▶ [Your task]:
Using the data beneath this instruction, retype only the lines from the one that contains "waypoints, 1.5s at" down to the one that contains "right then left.", both included, exactly as they appear.

Top of Supplied information

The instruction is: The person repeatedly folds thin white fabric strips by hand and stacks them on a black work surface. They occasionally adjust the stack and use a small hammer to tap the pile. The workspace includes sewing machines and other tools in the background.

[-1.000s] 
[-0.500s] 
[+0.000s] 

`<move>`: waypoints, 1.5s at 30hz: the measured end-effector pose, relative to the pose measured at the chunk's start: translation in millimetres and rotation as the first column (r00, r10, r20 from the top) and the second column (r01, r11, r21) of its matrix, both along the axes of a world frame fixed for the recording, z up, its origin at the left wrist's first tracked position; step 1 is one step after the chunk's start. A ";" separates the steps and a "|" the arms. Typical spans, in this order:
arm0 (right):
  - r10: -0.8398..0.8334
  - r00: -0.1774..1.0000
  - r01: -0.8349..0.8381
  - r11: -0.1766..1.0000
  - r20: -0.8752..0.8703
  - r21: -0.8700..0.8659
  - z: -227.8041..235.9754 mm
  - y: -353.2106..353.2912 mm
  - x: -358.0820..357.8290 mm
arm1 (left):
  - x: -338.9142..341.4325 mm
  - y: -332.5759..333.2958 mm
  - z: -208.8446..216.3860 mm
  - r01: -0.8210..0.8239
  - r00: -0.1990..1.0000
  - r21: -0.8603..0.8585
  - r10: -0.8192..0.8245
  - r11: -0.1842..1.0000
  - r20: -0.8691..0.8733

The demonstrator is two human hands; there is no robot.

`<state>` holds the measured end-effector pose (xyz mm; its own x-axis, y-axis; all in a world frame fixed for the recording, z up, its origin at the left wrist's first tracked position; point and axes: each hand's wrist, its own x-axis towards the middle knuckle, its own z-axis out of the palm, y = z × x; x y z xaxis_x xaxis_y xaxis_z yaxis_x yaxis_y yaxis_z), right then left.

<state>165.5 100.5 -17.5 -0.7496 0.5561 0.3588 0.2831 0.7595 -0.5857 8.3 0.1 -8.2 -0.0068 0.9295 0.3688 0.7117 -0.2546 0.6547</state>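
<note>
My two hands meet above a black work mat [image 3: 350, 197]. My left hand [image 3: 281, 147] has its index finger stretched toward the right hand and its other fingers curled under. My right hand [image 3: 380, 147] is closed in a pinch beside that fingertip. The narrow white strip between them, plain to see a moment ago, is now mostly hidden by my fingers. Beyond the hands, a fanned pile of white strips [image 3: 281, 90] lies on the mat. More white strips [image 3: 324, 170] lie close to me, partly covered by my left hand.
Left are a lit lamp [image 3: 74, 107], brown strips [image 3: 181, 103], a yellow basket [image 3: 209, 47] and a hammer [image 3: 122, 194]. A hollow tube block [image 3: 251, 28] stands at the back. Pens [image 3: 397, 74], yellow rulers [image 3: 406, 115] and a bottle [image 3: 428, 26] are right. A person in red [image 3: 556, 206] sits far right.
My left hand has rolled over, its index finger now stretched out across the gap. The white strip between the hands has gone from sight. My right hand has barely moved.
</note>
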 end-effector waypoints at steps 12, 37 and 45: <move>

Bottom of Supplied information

▶ [Written solution]:
`<move>`: waypoints, 1.5s at 30hz: the measured end-effector pose, relative to the pose measured at the chunk's start: translation in millimetres and rotation as the first column (r00, r10, r20 from the top) and the second column (r01, r11, r21) of its matrix, both along the axes of a world frame fixed for the recording, z up, its origin at the left wrist's first tracked position; step 1 is one step after the chunk's start. A ";" separates the steps and a "|" the arms. Typical spans, in this order:
arm0 (right):
  - r10: -0.8398..0.8334
  - r00: -0.1774..1.0000
  - r01: -0.8349..0.8381
  - r11: -0.1766..1.0000
  - r20: -0.8752..0.8703
  - r21: -0.8700..0.8659
  - z: -227.8041..235.9754 mm
  - y: -353.2106..353.2912 mm
  - x: -358.0820..357.8290 mm
arm1 (left):
  - x: -338.9142..341.4325 mm
  - y: -332.5759..333.2958 mm
  - z: -208.8446..216.3860 mm
  - r01: -0.8210..0.8239
  - r00: -0.1990..1.0000
  - r21: -0.8603..0.8585
  - r10: -0.8192..0.8245
  - r11: -0.1842..1.0000
  - r20: -0.8691..0.8733

The demonstrator is two human hands; there is no robot.

`<state>` holds the measured end-effector pose (xyz mm; its own x-axis, y-axis; all in a world frame fixed for the recording, z up, its origin at the left wrist's first tracked position; point and axes: each hand's wrist, its own x-axis towards the middle knuckle, its own z-axis out of the palm, y = z × x; x y z xaxis_x xaxis_y xaxis_z yaxis_x yaxis_y yaxis_z), right then left.

Nothing remains to be added to the answer.